Infocomm 2017: Day Two Impressions – Where Are The Gimmicks?

June 16, 2017 by Dave Haynes

 

My time on the floor was pretty finite on Day 2, but here some quick impressions …

Panasonic now has a projection mapping software tool aimed at the sports market, going after Christie and its Mystique software, which makes projection mapping possible on the competition surfaces of, for example, an NBA or  NHL arena. Panasonic’s seemed aimed at the larger canvas of American football and global soccer stadiums, which is interesting, since most of the games are played during the day.

I always assumed ice was an ideal surface for projection mapping, but in the Big Canvas session I ran Thursday, Olivier Gagnon from Quebec City’s 20K, said it was actually really bad because the projection images don’t reflect well.

There are precious few qimmicks on the floor, at least that I saw. Just one company with glasses-free 3D and that was an LED wall, not an LCD. It looks particularly horrible and pointless in LED, by the way.

I know there is a VR area somewhere on the massive floor but I haven’t bumped into it yet. I did see an immersive combo floor-projection/curved video wall thing dubbed at Virtularium at the NEC booth. Big shrug, really, but I’m not the market and this stuff, to me, is heavily, heavily dependent on great content.

Kinda sorta feeling like you are in a shark tank (even 4K stretched over many narrow bezel displays) didn’t move me.

A virtual TV set Planar/Leyard had running is clever. It uses LED on the floor and walls to show an animated surface – in this case the deck of a ship, with stairs. People could walk into the set and see themselves on monitors. I could imagine broadcasters doing some interesting things with this, though something similar has long been possible with green screens/chroma keying (and way cheaper).

Unless I missed it, there is just one booth here showing (not) holograms – the Japanese company that was also at DSE and I saw, as well, at InfoComm China.

I did a Q&A thing with MVIX on the massive and impressive CenterStage feature, which cycles through speakers every half-hour. Like a lot of people, I suspect, I didn’t know MVIX, based outside Washington, DC, has one of the larger head-counts among signage software and solutions company. I assumed they were 25-35 people like a lot of companies, but they have 70 and got the sense business is rocking. Got a quick software demo, as well, and it looked good (though I always like to see more device management).

UK-based Tripleplay is another company I didn’t know much about, and assumed it was pretty small. But it is pushing on 100 people and has offices in numerous companies. It comes out of IP video streaming and added digital signage. So there is this interesting combination of being capable of providing both the broadcast TV and the digital signage, off the same platform and set-top boxes, for hotels and stadiums. You’ll hear a podcast with the CEO soon, along with ones involving D3 and Telecine.

As has happened at other shows where I have seen it, people seem entranced by Sony’s micro LED video wall technology, called CLED. A huge wall eats the Sony booth like it did a year ago. But I don’t get the impression it is much more than trade show catnip, for now. That wall, I am told, would cost $2 million if someone ordered it – so maybe Vladimir Putin will put one in his dacha.

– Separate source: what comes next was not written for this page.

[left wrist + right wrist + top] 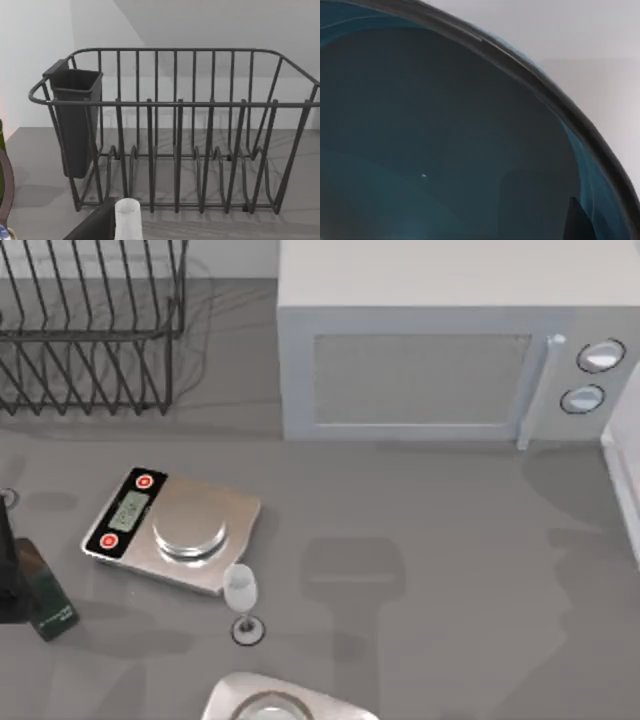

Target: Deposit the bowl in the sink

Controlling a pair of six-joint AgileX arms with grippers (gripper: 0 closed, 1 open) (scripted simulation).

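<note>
The bowl (445, 125) lies very close under my right wrist view. Its inside is dark teal, with a dark rim (530, 75) and a blue outer edge against a pale surface. A dark sliver of my right gripper (577, 222) overlaps the bowl's inside near the rim. At the top view's far left edge, beside a green bottle (45, 598), my left arm (8, 575) stands still. A silver rounded slab with a round hollow (290, 702) pokes in at the front edge. I cannot tell whether it is the sink.
A black wire dish rack (90, 330) with a dark cutlery cup (75, 120) stands back left. A white microwave (430, 350) fills the back. A kitchen scale (175, 530) and a wine glass (242, 602) sit left of centre. A white edge (625, 470) runs along the right.
</note>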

The only other display tech I see drawing stares like that is the wide variety of OLEDs in different configurations at LG’s booth. As in previous shows where I have seen this, the company does a nice job with content and using hydraulics to subtly move displays to alter configurations.

I don’t know why some companies are calling their LCDs LEDs – like Mitsubishi. It had a four panel LCD wall it clearly labeled as LED, and it was clearly not. Sure the video nerds know it’s LED illuminated LCDs, but it’s confusing, for no evident reason.

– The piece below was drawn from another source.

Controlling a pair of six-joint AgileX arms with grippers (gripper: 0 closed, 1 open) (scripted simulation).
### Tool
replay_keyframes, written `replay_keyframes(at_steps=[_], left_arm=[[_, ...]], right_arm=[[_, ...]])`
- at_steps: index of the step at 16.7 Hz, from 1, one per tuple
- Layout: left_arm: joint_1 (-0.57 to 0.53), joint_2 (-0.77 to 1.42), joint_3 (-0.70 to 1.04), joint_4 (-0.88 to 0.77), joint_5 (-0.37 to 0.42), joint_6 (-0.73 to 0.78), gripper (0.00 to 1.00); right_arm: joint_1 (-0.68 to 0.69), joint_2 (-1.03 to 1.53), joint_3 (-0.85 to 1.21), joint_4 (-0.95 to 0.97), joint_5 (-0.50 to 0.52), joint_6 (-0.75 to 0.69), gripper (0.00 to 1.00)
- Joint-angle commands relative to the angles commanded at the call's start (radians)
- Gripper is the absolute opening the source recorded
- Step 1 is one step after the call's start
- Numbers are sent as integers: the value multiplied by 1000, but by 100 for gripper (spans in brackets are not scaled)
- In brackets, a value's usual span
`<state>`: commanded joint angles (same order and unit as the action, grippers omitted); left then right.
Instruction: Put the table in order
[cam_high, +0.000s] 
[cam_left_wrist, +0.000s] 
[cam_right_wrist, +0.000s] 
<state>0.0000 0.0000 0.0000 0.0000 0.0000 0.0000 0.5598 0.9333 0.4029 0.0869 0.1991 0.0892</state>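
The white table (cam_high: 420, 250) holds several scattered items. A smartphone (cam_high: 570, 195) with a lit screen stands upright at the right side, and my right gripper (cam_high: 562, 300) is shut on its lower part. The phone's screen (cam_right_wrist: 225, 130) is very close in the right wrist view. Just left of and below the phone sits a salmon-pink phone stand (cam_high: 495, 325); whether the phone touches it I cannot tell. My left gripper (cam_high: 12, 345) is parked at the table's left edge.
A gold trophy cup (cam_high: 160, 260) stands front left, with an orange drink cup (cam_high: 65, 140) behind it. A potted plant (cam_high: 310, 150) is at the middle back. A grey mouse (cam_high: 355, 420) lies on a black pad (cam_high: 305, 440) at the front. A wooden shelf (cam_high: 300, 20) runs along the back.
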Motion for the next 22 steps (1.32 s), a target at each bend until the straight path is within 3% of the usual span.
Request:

Control rooms are being touted as a good market and use case for fine pitch LEDs, and I wondered if the displays would be sufficiently crisp to use in that way. From what I saw, they can, particularly at 1.5mm (see bottom left of above).

The logic of playing ear-splitting 90s rock and pop on speakers at the main entrance into the InfoComm halls escapes me. The poor people working outside are probably scarred for life hearing Britney Spears at 130 decibels.

InfoComm did an indoor beer garden/food truck thing this year, but I’m not sure that worked. It was waaaaaaaaaaay at one end, past the lighting and rigging guys and fog machines. I’d wonder how many attendees who crowd the main hall would ever find their way there, and when they got there, be thrilled to see the beer was Bud Light. Swell.

There are, of course, rumors drifting around the show. People leaving companies, and companies for sale or in trouble. I heard one software company,  quite well known, was having payroll issues because an investor dropped out. That’s a rumor only, so I’m not bringing up a name. I heard another company is irritating the hell out of resellers by also doing direct sales – which is always a really delicate dance.

The outdoor display market must be hot because I must have had four or five conversations with companies that are going hard after that market, for digital OOH and fast food drive-thrus. It’s a market that LG MRI dominates at the premium end and companies like Samsung are after with daylight readable displays.

One more, almost full, day here and then home to a weirdly warmer Toronto. It has been been overcast and mostly wet all week here, and not all that hot. It’s still a bit sticky because of all the humidity, but going outside is not at all punishing. Last year I thought I was having a heart attack walking 400 yards to the convention centre in 90F heat and 90% humidity.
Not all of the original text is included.